Every Saturday we hold a tenant meeting, a vehicle for our strategy and a point of coherence for leaders across the union. Our meetings run for two hours, these days in a church basement. A dozen tenants meet two hours beforehand to finalize the agenda and divide facilitation assignments. The length and frequency of the meetings matter less than the outcomes: tenants leave feeling less alone, like their time was respected, like there is a plan, and with clarity on their role in it. Somewhere between 50 and 80 people join and they return week after week. Our meetings are effective and soulful; we play music, share stories, poke fun at one another, and sometimes engage in fiery debate. We evaluate everything, reserving space for tensions and outstanding questions to be spoken into the room before the meeting ends.
Each tenant meeting begins with a meditation on inevitability. We consider what can feel inevitable — rent increases, unfair leases, moldy bathrooms, luxury apartments replacing our childhood homes. Every week we say, “None of this is inevitable, not if we organize.” This section of the meeting is part pronouncement and part prayer; some weeks we believe it, and other weeks we hope for it to be true, reminding ourselves that another world is possible if we are willing to fight for it.

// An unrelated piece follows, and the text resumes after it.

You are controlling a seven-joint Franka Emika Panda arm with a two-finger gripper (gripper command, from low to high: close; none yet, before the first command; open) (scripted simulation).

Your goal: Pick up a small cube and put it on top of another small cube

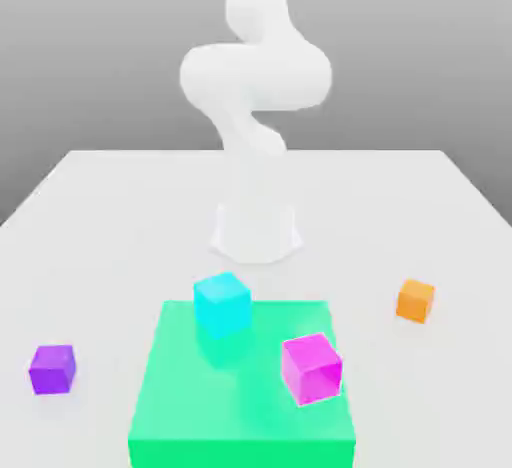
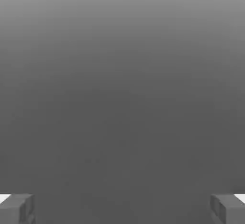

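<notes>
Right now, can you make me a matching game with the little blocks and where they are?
Things:
1. orange cube
2. purple cube
3. cyan cube
4. magenta cube

Places:
A. on the green mat, at its far edge
B. on the white table, off the exterior view's left of the mat
C. on the mat, toward the exterior view's right
D. on the table, off the exterior view's right of the mat

Pairs: 1-D, 2-B, 3-A, 4-C

- The green pad (image 1: 240, 386) runs off the exterior view's lower edge, so its near side is cut off.
- The arm (image 1: 255, 76) leaves the exterior view's top edge.
- In the hand view the fingertips (image 2: 16, 208) show as stubs cut by the picture's edges.
</notes>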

Just months after our first meeting, our leaders wrote and won a Tenants Bill of Rights. In 2020, in response to the Covid-19 pandemic, we started a tenant hotline and a mutual aid fund. We organized tenant unions in buildings and across whole neighborhoods. We experimented with eviction defense tactics. By the end of 2021, we had won free legal representation for every tenant in eviction court. Last year, we organized to pass a $50 million bond for housing with rents between $550 and $750. Along the way, our tenant leaders have won air conditioning, ramps for their wheelchairs, payouts from their landlords, and seats on city boards. Our tenant union now includes more than 5,600 members.
Others organize around ideology; we organize around mutual interests. We have unionized trailer-park residents and yuppies, Trump voters and anarchists, Black tenants and white tenants, young people renting their first apartments, and seniors with decades of gripes with the landowning class. KC Tenants believes that the people closest to the problems are closest to the solutions. Our union, always under construction, is something none of us have experienced, but all of us deserve. Some say it’s magic. It’s not magic. It’s organizing.
This is the story of how, in the midst of a pandemic, an organized group of tenants created our own inevitability in Kansas City. Not through magic, but by taking extraordinary risks and by having one another's backs. It is the story of direct action as strategy, and the irrevocable transformation of a group of people once we have felt power in our bodies and souls, as part of a union.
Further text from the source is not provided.